AIM OF THE TASK: The reply must repeat the listing below exactly and carry none of its pictures.

**** INPUT DATA ****

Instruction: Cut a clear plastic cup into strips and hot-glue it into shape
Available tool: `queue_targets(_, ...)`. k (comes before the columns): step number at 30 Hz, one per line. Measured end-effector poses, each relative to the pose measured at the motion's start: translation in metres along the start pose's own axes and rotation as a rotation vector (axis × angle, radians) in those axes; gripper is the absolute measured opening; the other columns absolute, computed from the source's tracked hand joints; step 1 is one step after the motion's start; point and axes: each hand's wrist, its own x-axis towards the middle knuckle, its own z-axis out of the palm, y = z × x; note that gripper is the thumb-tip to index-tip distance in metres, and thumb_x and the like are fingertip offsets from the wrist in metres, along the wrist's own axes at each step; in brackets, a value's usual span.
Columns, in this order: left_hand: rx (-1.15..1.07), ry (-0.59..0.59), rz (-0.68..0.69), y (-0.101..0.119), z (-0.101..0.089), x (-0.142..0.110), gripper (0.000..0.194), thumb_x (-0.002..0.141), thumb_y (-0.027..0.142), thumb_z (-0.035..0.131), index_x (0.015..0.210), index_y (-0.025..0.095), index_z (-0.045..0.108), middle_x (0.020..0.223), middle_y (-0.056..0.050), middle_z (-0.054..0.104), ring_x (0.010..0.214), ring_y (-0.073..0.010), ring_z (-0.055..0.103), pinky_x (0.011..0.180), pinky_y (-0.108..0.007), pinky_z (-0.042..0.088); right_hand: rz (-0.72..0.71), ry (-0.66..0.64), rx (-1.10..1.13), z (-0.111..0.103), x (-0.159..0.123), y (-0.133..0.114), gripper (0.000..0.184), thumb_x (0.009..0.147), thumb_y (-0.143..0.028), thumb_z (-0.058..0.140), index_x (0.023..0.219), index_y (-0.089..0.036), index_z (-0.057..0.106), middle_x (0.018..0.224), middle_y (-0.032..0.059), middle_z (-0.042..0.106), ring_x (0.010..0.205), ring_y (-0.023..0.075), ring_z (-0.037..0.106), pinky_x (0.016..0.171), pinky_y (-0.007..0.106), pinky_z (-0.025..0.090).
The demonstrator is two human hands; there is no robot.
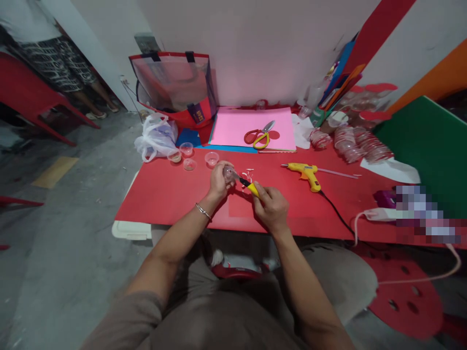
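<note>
My left hand [219, 181] is closed around a small clear plastic cup [228, 172] just above the red table [164, 194]. My right hand [270, 206] grips a yellow-handled craft knife [249, 185], its tip against the cup. Small white scraps [248, 173] lie on the table just behind the cup. Several more clear cups [189, 155] stand to the left behind my left hand.
A yellow glue gun [308, 173] with a black cord lies to the right. Red-and-yellow scissors [260, 136] rest on pink paper [233, 129]. Stacks of clear cups [357, 143], a transparent bag [173, 87], a white plastic bag [155, 138] and a green board [430, 146] surround the table. A person stands far left.
</note>
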Motion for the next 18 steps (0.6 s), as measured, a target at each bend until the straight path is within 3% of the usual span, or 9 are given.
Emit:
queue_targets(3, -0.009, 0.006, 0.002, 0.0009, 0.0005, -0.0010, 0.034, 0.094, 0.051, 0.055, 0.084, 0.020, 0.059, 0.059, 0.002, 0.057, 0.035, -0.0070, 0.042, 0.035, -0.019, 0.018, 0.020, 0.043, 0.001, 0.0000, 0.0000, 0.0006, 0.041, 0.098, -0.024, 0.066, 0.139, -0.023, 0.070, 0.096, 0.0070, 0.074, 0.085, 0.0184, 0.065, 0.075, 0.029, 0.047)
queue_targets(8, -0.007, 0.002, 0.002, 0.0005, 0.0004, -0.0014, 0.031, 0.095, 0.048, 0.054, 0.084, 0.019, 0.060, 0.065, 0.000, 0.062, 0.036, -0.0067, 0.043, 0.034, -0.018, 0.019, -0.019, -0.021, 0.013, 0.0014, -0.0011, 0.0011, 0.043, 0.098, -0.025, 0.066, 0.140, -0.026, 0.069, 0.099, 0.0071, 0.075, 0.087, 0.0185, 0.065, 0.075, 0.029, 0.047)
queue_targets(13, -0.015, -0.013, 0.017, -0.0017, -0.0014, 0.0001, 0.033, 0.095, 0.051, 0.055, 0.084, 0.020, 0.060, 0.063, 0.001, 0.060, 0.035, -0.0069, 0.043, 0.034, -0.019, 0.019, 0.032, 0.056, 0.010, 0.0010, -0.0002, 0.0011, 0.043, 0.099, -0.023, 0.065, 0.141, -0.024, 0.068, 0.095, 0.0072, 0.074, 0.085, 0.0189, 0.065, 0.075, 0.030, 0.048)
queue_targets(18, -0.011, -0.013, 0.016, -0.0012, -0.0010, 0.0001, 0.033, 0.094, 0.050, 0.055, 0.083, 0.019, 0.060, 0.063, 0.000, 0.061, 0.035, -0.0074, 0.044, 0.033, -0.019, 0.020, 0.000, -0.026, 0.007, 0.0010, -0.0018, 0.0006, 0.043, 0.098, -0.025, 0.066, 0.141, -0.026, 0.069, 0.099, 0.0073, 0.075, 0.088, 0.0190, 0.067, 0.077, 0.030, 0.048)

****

ANSWER FOR THE TASK:
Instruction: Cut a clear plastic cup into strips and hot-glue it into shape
Available tool: `queue_targets(_, ...)`. k (comes before the columns): step number at 30 Hz, one per line. Measured end-effector poses, each relative to the pose measured at the motion's start: translation in metres along the start pose's own axes and rotation as a rotation vector (axis × angle, radians) in those axes; gripper is the absolute measured opening; the other columns absolute, computed from the source's tracked hand joints; step 1 is one step after the motion's start; point and axes: each hand's wrist, its own x-axis towards the middle knuckle, its own z-axis out of the palm, y = z × x; note that gripper is the thumb-tip to index-tip distance in metres, and thumb_x and the like are fingertip offsets from the wrist in metres, along the wrist's own axes at each step; in brackets, a value's usual span.
Columns, in this order: left_hand: rx (-1.15..1.07), ry (-0.59..0.59), rz (-0.68..0.69), y (-0.101..0.119), z (-0.101..0.089), x (-0.142..0.110), gripper (0.000..0.194), thumb_x (-0.002..0.141), thumb_y (-0.027..0.142), thumb_z (-0.035..0.131), index_x (0.015..0.210), index_y (-0.025..0.095), index_z (-0.045..0.108), middle_x (0.020..0.223), middle_y (-0.056..0.050), middle_z (-0.054..0.104), ring_x (0.010..0.214), ring_y (-0.073..0.010), ring_z (-0.055..0.103), pinky_x (0.011..0.180), pinky_y (-0.108..0.007), pinky_z (-0.042..0.088); right_hand: rz (-0.72..0.71), ry (-0.66..0.64), rx (-1.10..1.13), z (-0.111..0.103), x (-0.159..0.123), y (-0.133..0.114), gripper (0.000..0.184), thumb_x (0.009..0.147), thumb_y (-0.143..0.028), thumb_z (-0.058..0.140), index_x (0.023..0.219), index_y (-0.089..0.036), index_z (-0.057..0.106), middle_x (0.018..0.224), middle_y (-0.032..0.059), middle_z (-0.042..0.106), ring_x (0.010..0.205), ring_y (-0.023..0.075), ring_z (-0.037..0.106), pinky_x (0.016..0.171), pinky_y (-0.007..0.106), pinky_z (-0.025..0.090).
The demonstrator is two human hands; there is no robot.
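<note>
My left hand [219, 181] is closed around a small clear plastic cup [228, 172] just above the red table [164, 194]. My right hand [270, 206] grips a yellow-handled craft knife [249, 185], its tip against the cup. Small white scraps [248, 173] lie on the table just behind the cup. Several more clear cups [189, 155] stand to the left behind my left hand.
A yellow glue gun [308, 173] with a black cord lies to the right. Red-and-yellow scissors [260, 136] rest on pink paper [233, 129]. Stacks of clear cups [357, 143], a transparent bag [173, 87], a white plastic bag [155, 138] and a green board [430, 146] surround the table. A person stands far left.
</note>
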Motion for the next 18 steps (0.6 s), as measured, a target at each bend until the straight path is within 3% of the usual span, or 9 are given.
Emit:
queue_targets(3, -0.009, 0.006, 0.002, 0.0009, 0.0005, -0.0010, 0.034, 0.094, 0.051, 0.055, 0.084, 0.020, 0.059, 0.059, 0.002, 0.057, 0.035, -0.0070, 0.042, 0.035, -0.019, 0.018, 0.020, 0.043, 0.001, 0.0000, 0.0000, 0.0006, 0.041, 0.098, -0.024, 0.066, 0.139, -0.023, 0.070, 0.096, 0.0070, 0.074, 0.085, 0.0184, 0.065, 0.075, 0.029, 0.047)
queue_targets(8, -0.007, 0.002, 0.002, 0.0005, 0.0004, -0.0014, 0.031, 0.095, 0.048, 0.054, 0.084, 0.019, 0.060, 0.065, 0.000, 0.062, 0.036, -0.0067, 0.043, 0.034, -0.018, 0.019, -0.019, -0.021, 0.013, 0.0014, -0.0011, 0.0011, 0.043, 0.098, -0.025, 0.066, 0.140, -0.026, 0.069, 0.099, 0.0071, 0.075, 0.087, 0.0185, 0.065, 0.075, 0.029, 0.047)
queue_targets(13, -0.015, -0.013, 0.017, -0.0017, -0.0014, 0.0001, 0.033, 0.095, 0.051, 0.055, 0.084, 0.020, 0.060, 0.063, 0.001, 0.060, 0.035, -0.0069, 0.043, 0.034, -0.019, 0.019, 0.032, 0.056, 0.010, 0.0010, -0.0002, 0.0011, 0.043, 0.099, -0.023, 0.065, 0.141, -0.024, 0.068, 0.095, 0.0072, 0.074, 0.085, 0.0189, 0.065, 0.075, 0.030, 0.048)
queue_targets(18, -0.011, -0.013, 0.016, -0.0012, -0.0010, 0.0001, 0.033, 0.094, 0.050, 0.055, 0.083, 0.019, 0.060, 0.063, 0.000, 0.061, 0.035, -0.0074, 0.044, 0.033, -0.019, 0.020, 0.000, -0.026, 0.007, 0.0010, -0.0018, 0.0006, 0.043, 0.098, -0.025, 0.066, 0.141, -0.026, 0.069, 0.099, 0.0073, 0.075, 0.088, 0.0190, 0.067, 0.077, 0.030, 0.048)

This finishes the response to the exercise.